▶ [YOUR ASSIGNMENT] Go through the listing and copy every line word for word.

▶ [SUPPLIED MATERIAL]
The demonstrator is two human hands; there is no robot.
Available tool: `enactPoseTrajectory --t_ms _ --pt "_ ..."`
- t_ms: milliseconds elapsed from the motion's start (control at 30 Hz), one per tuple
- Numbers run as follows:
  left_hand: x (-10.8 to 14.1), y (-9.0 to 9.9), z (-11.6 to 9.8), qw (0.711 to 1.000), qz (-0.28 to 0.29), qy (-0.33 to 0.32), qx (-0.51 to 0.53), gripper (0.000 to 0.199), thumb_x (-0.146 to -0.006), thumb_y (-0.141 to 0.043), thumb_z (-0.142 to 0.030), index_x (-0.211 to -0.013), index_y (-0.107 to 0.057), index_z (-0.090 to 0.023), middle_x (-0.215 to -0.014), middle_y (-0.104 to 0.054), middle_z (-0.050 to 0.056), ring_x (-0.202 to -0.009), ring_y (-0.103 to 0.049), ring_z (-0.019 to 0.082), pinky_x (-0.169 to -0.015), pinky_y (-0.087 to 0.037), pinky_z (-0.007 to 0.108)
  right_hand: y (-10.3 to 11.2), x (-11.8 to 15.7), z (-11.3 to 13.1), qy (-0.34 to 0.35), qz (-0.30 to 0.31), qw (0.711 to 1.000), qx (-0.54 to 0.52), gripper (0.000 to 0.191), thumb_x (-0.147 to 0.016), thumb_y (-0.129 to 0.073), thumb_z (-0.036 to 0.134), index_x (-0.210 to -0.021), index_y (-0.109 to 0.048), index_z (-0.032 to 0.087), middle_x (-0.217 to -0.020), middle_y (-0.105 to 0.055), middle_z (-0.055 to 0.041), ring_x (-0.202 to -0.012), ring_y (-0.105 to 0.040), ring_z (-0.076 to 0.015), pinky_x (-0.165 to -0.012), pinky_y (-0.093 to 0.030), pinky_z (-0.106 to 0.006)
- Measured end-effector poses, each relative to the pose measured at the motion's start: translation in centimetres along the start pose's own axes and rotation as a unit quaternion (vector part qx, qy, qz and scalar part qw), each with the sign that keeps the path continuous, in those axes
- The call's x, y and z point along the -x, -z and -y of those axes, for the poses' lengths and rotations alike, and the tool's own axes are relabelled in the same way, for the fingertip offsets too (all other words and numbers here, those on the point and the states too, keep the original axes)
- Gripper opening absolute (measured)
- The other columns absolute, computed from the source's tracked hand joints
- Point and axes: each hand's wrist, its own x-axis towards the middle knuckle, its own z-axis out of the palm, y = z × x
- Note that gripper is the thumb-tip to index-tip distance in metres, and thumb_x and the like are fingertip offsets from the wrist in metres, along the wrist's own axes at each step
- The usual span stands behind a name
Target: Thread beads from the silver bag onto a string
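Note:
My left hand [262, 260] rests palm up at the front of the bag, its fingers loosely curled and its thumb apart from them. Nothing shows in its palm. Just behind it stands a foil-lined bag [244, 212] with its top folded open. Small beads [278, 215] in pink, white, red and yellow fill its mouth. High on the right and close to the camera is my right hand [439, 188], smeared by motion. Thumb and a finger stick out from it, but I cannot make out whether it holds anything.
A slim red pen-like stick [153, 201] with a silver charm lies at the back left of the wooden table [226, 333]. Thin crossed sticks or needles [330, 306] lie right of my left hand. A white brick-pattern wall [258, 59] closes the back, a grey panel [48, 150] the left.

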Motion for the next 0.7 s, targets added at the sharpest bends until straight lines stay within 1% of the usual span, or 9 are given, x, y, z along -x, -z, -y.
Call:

▶ [YOUR SOLUTION]
The demonstrator is two human hands; there is no robot.
Available tool: `enactPoseTrajectory --t_ms _ --pt "_ ..."`
- t_ms: milliseconds elapsed from the motion's start (control at 30 Hz), one per tuple
- Numbers run as follows:
  left_hand: x (-10.8 to 14.1), y (-9.0 to 9.9), z (-11.6 to 9.8), qw (0.711 to 1.000), qz (-0.28 to 0.29), qy (-0.33 to 0.32), qx (-0.51 to 0.53), gripper (0.000 to 0.199), thumb_x (-0.146 to -0.006), thumb_y (-0.141 to 0.043), thumb_z (-0.142 to 0.030), index_x (-0.211 to -0.013), index_y (-0.107 to 0.057), index_z (-0.090 to 0.023), middle_x (-0.215 to -0.014), middle_y (-0.104 to 0.054), middle_z (-0.050 to 0.056), ring_x (-0.202 to -0.009), ring_y (-0.103 to 0.049), ring_z (-0.019 to 0.082), pinky_x (-0.169 to -0.015), pinky_y (-0.087 to 0.037), pinky_z (-0.007 to 0.108)
  right_hand: y (-10.3 to 11.2), x (-11.8 to 15.7), z (-11.3 to 13.1), qy (-0.34 to 0.35), qz (-0.30 to 0.31), qw (0.711 to 1.000), qx (-0.54 to 0.52), gripper (0.000 to 0.191), thumb_x (-0.147 to 0.016), thumb_y (-0.129 to 0.073), thumb_z (-0.036 to 0.134), index_x (-0.210 to -0.021), index_y (-0.109 to 0.048), index_z (-0.032 to 0.087), middle_x (-0.217 to -0.020), middle_y (-0.105 to 0.055), middle_z (-0.055 to 0.041), ring_x (-0.202 to -0.012), ring_y (-0.105 to 0.040), ring_z (-0.076 to 0.015), pinky_x (-0.165 to -0.012), pinky_y (-0.093 to 0.030), pinky_z (-0.106 to 0.006)
- Measured end-effector poses, each relative to the pose measured at the motion's start: translation in centimetres along the start pose's own axes and rotation as a unit quaternion (vector part qx, qy, qz and scalar part qw), each with the sign that keeps the path continuous, in those axes
- The call's x, y and z point along the -x, -z and -y of those axes, for the poses' lengths and rotations alike, and the tool's own axes are relabelled in the same way, for the fingertip offsets too (all other words and numbers here, those on the point and the states too, keep the original axes)
- Gripper opening absolute (measured)
- The other columns absolute, computed from the source's tracked hand joints
- Point and axes: each hand's wrist, its own x-axis towards the middle knuckle, its own z-axis out of the palm, y = z × x
- Note that gripper is the thumb-tip to index-tip distance in metres, and thumb_x and the like are fingertip offsets from the wrist in metres, along the wrist's own axes at each step
- The usual span stands behind a name
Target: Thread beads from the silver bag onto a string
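Note:
My left hand [262, 260] rests palm up at the front of the bag, its fingers loosely curled and its thumb apart from them. Nothing shows in its palm. Just behind it stands a foil-lined bag [244, 212] with its top folded open. Small beads [278, 215] in pink, white, red and yellow fill its mouth. High on the right and close to the camera is my right hand [439, 188], smeared by motion. Thumb and a finger stick out from it, but I cannot make out whether it holds anything.
A slim red pen-like stick [153, 201] with a silver charm lies at the back left of the wooden table [226, 333]. Thin crossed sticks or needles [330, 306] lie right of my left hand. A white brick-pattern wall [258, 59] closes the back, a grey panel [48, 150] the left.
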
Motion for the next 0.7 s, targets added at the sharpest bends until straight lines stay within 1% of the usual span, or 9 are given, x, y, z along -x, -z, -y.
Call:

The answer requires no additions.